The producers, who already have digital distribution in English with Lionsgate, have struck a new deal with digital company Yekra to release it in Spanish on Friday, according to Mark Joseph, a representative for the film.





















“We’re just finalizing the link – it’s ready to go,” said another individual working on the film. The streamed version in Spanish will cost $ 2.99 and will be aimed at independent voters in Spanish-speaking communities.


Lionsgate released the movie on DVD, video-on-demand and streaming platforms like iTunes and Amazon in mid-October.


The producers hope to swing any remaining independent voters in a race that is neck-and-neck for the two candidates.


A Lionsgate spokesman told TheWrap: “This is commerce for us, not taking sides politically. We’re proud to have released the two highest-grossing political docs of all time, ‘Fahrenheit 911′ and ‘Obama 2016.’”


“2016: Obama’s America,” based on Dinesh D’Souza’s “The Roots of Obama’s Rage,” challenges the president’s record and foretells what the nation will be like if he is reelected.

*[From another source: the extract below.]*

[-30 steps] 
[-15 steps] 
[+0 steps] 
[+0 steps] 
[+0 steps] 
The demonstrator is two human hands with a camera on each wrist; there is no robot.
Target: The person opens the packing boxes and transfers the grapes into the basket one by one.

Both the Associated Press and the president’s website questioned its many assertions, prompting D’Souza to fire back in an op-ed with TheWrap.


The film has been an unexpected success story, grossing more than $ 33 million at the domestic box office with a reported budget of $ 2.1 million. With its catchphrase, “Love Him. Hate Him. You Don’t Know Him,” it long ago surpassed “Bully” as the year’s top-earning documentary.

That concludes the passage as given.